TASK ITEM: Print every line below exactly as written, but leave the pictures behind.

AVAILABLE DATA:
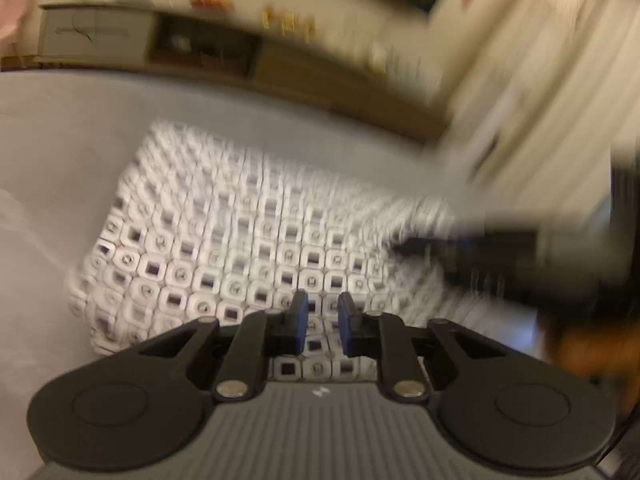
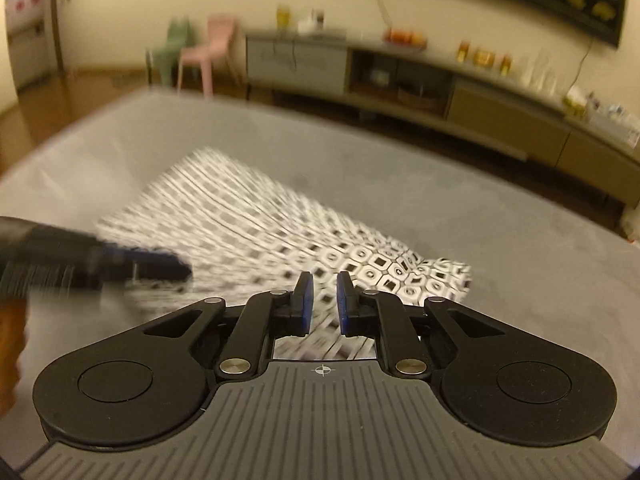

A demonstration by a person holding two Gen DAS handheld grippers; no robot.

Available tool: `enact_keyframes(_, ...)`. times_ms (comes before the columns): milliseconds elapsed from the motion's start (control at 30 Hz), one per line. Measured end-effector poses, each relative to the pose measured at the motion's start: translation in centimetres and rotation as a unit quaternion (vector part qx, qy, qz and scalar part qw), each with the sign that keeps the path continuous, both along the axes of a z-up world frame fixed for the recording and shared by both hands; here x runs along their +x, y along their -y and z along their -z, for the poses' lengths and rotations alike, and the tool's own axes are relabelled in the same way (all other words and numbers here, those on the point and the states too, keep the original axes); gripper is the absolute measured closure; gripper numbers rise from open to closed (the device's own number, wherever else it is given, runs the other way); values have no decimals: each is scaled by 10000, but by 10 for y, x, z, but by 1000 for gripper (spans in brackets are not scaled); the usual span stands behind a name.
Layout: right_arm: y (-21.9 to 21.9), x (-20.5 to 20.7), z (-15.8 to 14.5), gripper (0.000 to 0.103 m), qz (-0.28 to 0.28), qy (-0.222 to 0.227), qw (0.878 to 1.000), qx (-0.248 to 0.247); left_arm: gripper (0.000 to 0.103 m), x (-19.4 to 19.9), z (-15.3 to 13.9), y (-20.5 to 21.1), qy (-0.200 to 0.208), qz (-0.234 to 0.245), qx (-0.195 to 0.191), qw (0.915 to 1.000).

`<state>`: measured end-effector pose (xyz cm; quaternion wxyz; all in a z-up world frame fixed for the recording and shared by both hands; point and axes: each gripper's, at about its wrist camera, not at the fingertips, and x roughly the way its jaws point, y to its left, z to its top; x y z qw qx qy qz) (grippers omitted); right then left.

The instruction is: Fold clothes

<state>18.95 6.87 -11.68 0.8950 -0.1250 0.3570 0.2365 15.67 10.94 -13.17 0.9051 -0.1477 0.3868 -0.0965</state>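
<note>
A black-and-white patterned garment (image 1: pixel 224 240) lies folded into a rough rectangle on a grey padded surface (image 1: pixel 60 140). My left gripper (image 1: pixel 323 312) hovers over its near edge, blue pads a narrow gap apart with nothing between them. At the right of that view, blurred, the right gripper (image 1: pixel 500 248) reaches over the garment's right end. In the right wrist view the garment (image 2: pixel 248 224) runs from far left to near right. My right gripper (image 2: pixel 325 300) hangs above its near part, pads slightly apart and holding nothing. The left gripper (image 2: pixel 120 264) shows blurred at the left.
Bare grey surface (image 2: pixel 440 200) surrounds the garment on all sides. Beyond its far edge stands a long low sideboard (image 2: pixel 400 76) with jars and bottles on top. A pink chair (image 2: pixel 208 52) and a green chair (image 2: pixel 172 46) stand on the wooden floor at the back left.
</note>
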Motion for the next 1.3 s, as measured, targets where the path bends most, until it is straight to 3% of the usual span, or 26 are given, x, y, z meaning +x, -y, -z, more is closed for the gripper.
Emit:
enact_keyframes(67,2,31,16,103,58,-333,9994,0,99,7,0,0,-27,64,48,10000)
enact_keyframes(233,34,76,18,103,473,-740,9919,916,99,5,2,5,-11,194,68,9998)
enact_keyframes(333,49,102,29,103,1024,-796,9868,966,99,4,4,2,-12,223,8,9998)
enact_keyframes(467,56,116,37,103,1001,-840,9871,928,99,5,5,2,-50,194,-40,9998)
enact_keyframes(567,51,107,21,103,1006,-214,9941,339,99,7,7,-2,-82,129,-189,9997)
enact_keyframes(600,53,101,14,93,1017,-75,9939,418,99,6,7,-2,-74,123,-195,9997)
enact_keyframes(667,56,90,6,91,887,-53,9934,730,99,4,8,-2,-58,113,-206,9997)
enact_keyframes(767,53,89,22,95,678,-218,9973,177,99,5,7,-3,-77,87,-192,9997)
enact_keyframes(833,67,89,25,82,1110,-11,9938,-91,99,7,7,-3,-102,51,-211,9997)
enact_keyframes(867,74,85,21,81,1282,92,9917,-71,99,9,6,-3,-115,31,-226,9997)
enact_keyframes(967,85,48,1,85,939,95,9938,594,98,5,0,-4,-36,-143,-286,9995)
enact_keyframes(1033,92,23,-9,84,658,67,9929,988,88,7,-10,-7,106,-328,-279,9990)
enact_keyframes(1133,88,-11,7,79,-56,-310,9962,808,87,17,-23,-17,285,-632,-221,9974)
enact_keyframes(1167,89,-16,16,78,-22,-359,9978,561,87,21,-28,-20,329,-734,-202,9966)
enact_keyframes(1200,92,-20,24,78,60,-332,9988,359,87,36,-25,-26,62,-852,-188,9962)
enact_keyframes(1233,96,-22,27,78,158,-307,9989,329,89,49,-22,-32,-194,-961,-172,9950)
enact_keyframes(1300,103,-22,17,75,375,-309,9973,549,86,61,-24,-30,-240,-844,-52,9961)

YOUR RESPONSE:
A demonstration by a person holding two Gen DAS handheld grippers; no robot.

Available tool: `enact_keyframes(_, ...)`. times_ms (comes before the columns): milliseconds elapsed from the motion's start (control at 30 Hz), one per line. Measured end-effector poses, each relative to the pose measured at the motion's start: translation in centimetres and rotation as a unit quaternion (vector part qx, qy, qz and scalar part qw), each with the sign that keeps the path continuous, both along the axes of a z-up world frame fixed for the recording and shared by both hands; here x runs along their +x, y along their -y and z along their -z, for the poses' lengths and rotations alike, and the tool's own axes are relabelled in the same way (all other words and numbers here, those on the point and the states too, keep the original axes); gripper is the absolute measured closure; gripper numbers rise from open to closed (the device's own number, wherever else it is given, runs the other way); values have no decimals: each is scaled by 10000, but by 10 for y, x, z, but by 1000 for gripper (spans in brackets are not scaled); the usual span stands behind a name.
Layout: right_arm: y (-21.9 to 21.9), x (-20.5 to 20.7), z (-15.8 to 14.5), gripper (0.000 to 0.103 m), qz (-0.28 to 0.28), qy (-0.222 to 0.227), qw (0.878 to 1.000), qx (-0.248 to 0.247); left_arm: gripper (0.000 to 0.103 m), x (-19.4 to 19.9), z (-15.3 to 13.9), y (-20.5 to 21.1), qy (-0.200 to 0.208), qz (-0.234 to 0.245), qx (-0.195 to 0.191), qw (0.915 to 1.000).

`<state>`: measured end-effector pose (xyz cm; quaternion wxyz; all in a z-up world frame fixed for the recording and shared by both hands; point and axes: each gripper's, at about its wrist camera, not at the fingertips, and x roughly the way its jaws point, y to its left, z to its top; x y z qw qx qy qz) (grippers omitted); right then left.

The instruction is: Fold clothes

<state>18.95 6.87 -11.68 0.8950 -0.1250 0.3570 0.2365 15.67 10.94 -13.17 0.9051 -0.1477 0.3868 -0.0965</state>
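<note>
A black-and-white patterned garment (image 1: pixel 224 240) lies folded into a rough rectangle on a grey padded surface (image 1: pixel 60 140). My left gripper (image 1: pixel 323 312) hovers over its near edge, blue pads a narrow gap apart with nothing between them. At the right of that view, blurred, the right gripper (image 1: pixel 500 248) reaches over the garment's right end. In the right wrist view the garment (image 2: pixel 248 224) runs from far left to near right. My right gripper (image 2: pixel 325 300) hangs above its near part, pads slightly apart and holding nothing. The left gripper (image 2: pixel 120 264) shows blurred at the left.
Bare grey surface (image 2: pixel 440 200) surrounds the garment on all sides. Beyond its far edge stands a long low sideboard (image 2: pixel 400 76) with jars and bottles on top. A pink chair (image 2: pixel 208 52) and a green chair (image 2: pixel 172 46) stand on the wooden floor at the back left.
</note>
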Motion for the next 1.3 s, as measured, targets where the path bends most, until it is straight to 3% of the usual span, or 26 are given, x, y, z meaning +x, -y, -z, more is closed for the gripper.
Emit:
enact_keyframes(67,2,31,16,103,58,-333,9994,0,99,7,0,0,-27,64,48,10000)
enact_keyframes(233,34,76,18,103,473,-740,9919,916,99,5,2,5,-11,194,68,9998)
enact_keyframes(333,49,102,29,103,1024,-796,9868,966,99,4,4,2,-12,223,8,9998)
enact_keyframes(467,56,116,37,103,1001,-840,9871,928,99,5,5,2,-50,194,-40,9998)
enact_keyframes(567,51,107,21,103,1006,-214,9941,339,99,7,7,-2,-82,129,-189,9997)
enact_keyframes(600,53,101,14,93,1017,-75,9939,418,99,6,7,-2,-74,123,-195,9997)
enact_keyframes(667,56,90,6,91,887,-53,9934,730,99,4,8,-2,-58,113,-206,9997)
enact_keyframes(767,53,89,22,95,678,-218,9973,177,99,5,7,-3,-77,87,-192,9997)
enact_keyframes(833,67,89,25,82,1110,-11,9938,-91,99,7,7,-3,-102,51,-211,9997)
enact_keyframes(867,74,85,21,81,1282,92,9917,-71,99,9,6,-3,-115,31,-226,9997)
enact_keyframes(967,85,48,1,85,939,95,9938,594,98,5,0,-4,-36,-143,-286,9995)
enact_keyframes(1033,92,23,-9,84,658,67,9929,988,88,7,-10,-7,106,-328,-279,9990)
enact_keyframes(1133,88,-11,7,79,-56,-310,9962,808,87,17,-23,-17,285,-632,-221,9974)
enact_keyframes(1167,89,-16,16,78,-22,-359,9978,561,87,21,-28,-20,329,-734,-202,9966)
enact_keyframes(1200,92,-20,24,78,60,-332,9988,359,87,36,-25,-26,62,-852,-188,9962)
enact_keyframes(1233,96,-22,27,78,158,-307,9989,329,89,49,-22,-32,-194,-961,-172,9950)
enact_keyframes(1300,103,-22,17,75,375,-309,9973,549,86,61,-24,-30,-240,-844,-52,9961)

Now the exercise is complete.